(Work request)
All that should come back is the lines of the data below from the one containing "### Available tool" to the one containing "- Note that", inclusive, exactly as they stand.

Segment Start: Given records

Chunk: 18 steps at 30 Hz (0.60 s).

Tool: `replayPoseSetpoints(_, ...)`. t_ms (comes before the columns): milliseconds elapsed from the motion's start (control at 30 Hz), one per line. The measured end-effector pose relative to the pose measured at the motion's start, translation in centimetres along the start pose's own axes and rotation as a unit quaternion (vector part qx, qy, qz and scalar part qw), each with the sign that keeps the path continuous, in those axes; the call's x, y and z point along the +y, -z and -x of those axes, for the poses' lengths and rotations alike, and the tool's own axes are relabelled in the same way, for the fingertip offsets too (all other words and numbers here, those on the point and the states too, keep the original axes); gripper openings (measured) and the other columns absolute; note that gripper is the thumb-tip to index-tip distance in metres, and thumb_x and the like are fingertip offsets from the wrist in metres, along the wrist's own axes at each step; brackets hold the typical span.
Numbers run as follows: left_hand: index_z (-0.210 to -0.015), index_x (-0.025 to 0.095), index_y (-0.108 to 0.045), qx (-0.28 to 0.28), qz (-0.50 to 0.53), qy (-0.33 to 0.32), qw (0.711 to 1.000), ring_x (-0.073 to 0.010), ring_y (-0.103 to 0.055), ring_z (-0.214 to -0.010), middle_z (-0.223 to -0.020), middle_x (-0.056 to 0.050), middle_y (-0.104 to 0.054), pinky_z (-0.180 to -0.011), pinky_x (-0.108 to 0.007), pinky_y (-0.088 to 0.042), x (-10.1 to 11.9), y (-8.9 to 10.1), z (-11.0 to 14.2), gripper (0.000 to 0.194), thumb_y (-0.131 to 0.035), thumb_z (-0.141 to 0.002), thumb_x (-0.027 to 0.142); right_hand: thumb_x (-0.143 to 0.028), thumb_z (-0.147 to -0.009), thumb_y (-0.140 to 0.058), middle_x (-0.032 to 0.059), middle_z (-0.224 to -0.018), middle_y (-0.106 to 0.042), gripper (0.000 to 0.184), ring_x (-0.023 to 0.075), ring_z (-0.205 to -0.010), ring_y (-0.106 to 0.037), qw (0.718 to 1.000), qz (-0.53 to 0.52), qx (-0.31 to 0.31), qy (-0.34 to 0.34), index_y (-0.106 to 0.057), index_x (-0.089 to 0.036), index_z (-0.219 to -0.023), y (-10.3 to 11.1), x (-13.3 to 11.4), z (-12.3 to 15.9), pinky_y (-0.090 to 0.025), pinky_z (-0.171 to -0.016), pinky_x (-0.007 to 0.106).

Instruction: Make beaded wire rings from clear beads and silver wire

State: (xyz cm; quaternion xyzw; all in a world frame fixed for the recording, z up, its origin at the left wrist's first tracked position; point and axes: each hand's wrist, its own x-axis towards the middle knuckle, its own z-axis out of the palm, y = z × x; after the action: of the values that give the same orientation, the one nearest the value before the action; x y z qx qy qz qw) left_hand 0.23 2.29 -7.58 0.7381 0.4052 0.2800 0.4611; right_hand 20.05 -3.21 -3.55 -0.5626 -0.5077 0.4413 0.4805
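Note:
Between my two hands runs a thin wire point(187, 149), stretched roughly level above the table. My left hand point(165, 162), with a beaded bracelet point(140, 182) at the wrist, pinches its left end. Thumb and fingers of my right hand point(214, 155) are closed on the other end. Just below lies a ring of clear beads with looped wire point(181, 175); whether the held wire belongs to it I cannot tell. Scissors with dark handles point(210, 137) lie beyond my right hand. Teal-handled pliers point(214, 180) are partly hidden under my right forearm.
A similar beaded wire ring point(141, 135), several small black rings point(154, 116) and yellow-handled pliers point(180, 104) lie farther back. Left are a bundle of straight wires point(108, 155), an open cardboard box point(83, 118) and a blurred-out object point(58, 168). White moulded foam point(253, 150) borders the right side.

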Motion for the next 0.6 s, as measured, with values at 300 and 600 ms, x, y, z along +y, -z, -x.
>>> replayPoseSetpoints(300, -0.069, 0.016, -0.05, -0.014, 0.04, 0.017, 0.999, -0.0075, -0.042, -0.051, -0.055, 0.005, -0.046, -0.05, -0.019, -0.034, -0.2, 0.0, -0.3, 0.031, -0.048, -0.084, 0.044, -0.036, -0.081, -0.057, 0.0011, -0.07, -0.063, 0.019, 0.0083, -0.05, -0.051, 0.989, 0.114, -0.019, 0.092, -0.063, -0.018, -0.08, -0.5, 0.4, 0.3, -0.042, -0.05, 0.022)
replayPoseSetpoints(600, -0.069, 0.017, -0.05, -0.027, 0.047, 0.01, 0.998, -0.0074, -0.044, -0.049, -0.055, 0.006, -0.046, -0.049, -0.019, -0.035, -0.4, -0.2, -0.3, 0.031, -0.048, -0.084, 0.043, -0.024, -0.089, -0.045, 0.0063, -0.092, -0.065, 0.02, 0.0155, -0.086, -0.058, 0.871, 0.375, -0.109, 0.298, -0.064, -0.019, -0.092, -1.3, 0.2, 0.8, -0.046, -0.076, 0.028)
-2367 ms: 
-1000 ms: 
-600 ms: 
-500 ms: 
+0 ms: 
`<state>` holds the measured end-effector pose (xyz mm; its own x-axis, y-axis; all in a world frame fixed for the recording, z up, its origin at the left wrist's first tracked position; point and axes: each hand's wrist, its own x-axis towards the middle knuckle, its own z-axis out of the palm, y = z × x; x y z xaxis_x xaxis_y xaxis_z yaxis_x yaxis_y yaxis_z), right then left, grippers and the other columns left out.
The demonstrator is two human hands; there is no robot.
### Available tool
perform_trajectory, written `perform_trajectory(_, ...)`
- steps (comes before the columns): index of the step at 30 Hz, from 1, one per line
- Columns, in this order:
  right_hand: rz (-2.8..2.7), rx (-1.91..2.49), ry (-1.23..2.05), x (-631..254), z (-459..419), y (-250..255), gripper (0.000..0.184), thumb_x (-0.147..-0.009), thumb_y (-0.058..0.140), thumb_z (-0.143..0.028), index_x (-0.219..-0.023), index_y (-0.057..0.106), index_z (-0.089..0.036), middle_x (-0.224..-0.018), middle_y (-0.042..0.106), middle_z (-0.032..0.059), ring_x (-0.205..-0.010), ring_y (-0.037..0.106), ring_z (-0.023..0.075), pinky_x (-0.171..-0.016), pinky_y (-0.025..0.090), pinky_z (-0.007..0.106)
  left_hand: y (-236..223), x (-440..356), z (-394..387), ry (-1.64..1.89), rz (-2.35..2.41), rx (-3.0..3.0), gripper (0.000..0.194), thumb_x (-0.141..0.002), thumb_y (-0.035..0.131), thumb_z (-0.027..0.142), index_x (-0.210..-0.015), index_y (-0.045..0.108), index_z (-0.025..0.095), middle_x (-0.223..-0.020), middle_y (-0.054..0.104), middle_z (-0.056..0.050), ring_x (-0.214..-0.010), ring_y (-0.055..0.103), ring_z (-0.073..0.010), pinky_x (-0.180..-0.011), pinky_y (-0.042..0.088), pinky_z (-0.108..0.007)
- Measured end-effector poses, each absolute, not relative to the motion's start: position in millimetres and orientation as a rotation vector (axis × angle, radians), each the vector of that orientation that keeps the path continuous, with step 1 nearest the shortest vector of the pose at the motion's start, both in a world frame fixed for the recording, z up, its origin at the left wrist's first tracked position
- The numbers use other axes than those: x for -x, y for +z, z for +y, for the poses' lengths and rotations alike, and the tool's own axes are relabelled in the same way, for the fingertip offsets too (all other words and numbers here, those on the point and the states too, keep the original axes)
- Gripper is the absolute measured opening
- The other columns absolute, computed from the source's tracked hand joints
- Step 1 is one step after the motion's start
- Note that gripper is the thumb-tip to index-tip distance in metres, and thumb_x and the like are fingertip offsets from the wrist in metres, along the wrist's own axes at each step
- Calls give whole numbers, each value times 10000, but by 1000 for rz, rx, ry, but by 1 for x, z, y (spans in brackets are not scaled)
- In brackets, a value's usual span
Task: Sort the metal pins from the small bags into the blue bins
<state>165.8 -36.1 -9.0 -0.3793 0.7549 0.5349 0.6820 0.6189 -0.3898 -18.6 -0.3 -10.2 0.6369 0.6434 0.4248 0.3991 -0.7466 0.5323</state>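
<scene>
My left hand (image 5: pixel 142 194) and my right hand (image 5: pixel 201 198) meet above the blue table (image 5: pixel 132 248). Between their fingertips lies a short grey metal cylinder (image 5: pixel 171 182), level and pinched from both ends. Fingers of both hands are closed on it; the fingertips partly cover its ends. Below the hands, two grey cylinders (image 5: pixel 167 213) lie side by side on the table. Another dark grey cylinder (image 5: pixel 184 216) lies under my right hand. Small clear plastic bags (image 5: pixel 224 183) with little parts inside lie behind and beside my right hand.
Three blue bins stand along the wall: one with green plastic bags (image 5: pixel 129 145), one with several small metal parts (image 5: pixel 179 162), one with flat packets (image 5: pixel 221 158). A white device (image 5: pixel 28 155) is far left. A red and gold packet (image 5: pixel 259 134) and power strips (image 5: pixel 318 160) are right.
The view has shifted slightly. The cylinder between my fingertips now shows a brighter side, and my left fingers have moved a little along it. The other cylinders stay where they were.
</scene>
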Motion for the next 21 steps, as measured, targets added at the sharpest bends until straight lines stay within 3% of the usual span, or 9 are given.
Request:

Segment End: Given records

(Answer)
### Available tool
perform_trajectory, written `perform_trajectory(_, ...)`
- steps (comes before the columns): index of the step at 30 Hz, from 1, one per line
- Columns, in this order:
  right_hand: rz (-2.8..2.7), rx (-1.91..2.49), ry (-1.23..2.05), x (-631..254), z (-459..419), y (-250..255), gripper (0.000..0.184), thumb_x (-0.147..-0.009), thumb_y (-0.058..0.140), thumb_z (-0.143..0.028), index_x (-0.219..-0.023), index_y (-0.057..0.106), index_z (-0.089..0.036), middle_x (-0.224..-0.018), middle_y (-0.042..0.106), middle_z (-0.032..0.059), ring_x (-0.205..-0.010), ring_y (-0.037..0.106), ring_z (-0.023..0.075), pinky_x (-0.171..-0.016), pinky_y (-0.025..0.090), pinky_z (-0.007..0.106)
  left_hand: y (-236..223), x (-440..356), z (-394..387), ry (-1.64..1.89), rz (-2.35..2.41), rx (-3.0..3.0), gripper (0.000..0.194), thumb_x (-0.141..0.002), thumb_y (-0.035..0.131), thumb_z (-0.027..0.142), index_x (-0.210..-0.015), index_y (-0.045..0.108), index_z (-0.025..0.095), middle_x (-0.223..-0.020), middle_y (-0.054..0.104), middle_z (-0.056..0.050), ring_x (-0.214..-0.010), ring_y (-0.055..0.103), ring_z (-0.073..0.010), pinky_x (-0.180..-0.011), pinky_y (-0.042..0.088), pinky_z (-0.108..0.007)
- Measured end-effector poses, each absolute, not relative to the motion's start: position in millimetres and orientation as a rotation vector (axis × angle, radians), each the vector of that orientation that keeps the path continuous, with step 1 nearest the shortest vector of the pose at the motion's start, both in a world frame fixed for the recording, z up, its origin at the left wrist's first tracked position
- The numbers use other axes than those: x for -x, y for +z, z for +y, for the poses' lengths and rotations alike, and the tool's own axes are relabelled in the same way, for the fingertip offsets too (all other words and numbers here, those on the point and the states too, keep the original axes)
- Gripper is the absolute measured opening
- The other columns absolute, computed from the source's tracked hand joints
- Step 1 is one step after the motion's start
- Note that gripper is the thumb-tip to index-tip distance in metres, and thumb_x and the like are fingertip offsets from the wrist in metres, along the wrist's own axes at each step

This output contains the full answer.